Using the listing below, copy exactly each line from the one that has "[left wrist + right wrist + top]" through the one that has "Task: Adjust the"; omit the pictures.
--------------------------------------------------
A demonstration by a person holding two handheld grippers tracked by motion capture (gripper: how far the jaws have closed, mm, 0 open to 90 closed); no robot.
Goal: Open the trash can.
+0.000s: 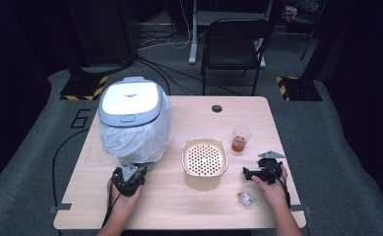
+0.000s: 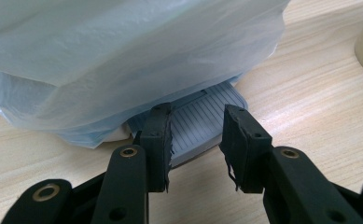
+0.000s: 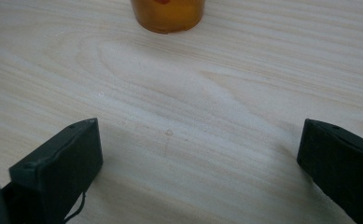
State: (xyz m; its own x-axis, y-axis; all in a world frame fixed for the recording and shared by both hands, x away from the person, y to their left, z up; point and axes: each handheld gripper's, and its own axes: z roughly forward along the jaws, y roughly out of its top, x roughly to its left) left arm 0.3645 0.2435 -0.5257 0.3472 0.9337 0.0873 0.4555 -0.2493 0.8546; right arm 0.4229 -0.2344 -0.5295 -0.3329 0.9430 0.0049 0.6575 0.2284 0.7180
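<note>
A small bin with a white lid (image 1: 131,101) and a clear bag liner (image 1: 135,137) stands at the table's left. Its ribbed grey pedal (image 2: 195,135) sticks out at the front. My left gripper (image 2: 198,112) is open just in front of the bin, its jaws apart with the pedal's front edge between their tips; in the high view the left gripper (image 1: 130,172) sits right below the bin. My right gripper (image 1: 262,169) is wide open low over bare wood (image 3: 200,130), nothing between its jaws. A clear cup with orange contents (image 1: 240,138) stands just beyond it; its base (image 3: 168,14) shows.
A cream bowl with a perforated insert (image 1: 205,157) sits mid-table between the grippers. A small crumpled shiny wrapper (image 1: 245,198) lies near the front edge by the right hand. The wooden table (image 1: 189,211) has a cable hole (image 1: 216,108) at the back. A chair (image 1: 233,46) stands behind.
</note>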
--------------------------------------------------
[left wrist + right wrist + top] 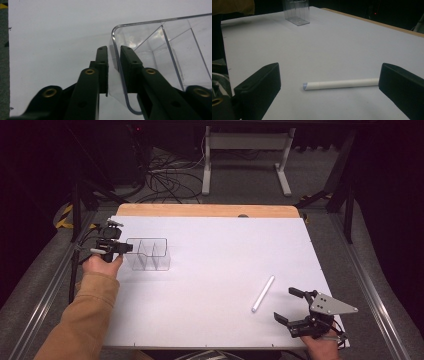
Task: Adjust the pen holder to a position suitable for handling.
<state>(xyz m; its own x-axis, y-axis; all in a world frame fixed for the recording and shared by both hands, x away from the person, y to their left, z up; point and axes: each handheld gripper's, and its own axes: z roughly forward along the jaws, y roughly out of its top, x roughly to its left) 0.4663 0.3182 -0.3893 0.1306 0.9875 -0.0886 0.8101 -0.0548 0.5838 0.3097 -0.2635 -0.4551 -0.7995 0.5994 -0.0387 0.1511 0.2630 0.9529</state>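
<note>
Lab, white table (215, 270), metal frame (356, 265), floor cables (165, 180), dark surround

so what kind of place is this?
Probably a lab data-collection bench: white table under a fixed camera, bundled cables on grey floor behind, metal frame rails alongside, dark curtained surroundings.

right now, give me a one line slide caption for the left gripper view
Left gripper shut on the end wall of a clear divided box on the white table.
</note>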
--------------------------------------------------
- Expected answer -
[left wrist + right wrist + top] 
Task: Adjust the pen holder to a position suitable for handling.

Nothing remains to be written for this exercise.